** ASSIGNMENT **
In this material, which lines include the string "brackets"? Show them.

[DATA BELOW]

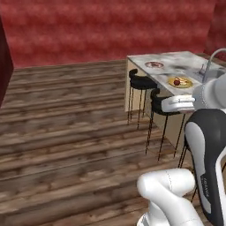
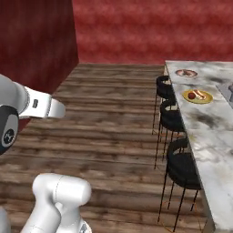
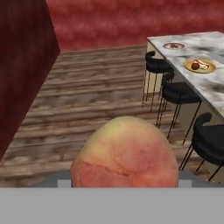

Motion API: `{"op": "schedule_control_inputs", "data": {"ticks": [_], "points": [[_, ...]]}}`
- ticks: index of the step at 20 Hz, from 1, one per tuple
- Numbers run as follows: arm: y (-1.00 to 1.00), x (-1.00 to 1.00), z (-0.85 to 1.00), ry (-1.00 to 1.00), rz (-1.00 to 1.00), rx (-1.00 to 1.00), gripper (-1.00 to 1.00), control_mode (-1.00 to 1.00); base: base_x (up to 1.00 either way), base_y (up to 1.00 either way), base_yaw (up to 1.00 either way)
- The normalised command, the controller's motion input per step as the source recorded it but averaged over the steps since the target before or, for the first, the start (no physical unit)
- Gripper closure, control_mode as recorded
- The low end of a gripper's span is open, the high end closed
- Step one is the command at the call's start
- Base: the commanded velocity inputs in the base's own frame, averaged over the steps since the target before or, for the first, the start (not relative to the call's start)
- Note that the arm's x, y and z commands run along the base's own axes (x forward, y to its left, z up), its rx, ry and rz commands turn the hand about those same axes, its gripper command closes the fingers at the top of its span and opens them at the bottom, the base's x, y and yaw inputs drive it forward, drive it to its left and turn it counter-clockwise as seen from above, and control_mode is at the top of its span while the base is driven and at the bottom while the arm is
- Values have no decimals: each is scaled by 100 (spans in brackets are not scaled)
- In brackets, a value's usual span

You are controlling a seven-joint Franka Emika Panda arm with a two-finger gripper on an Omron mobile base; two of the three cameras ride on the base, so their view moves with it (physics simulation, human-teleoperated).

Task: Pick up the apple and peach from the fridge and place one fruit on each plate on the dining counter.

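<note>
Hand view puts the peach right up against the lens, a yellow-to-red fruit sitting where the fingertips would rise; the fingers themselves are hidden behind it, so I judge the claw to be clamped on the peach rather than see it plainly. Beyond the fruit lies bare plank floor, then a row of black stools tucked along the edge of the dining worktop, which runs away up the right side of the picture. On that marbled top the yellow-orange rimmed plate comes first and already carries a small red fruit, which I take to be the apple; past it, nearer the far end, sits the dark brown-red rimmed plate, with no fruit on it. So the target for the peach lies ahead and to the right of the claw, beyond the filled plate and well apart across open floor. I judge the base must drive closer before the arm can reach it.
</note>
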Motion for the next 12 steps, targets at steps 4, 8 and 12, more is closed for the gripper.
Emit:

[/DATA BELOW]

** THE COMPLETED TASK **
- Values have no decimals: each is scaled by 100 (spans in brackets are not scaled)
- In brackets, a value's usual span

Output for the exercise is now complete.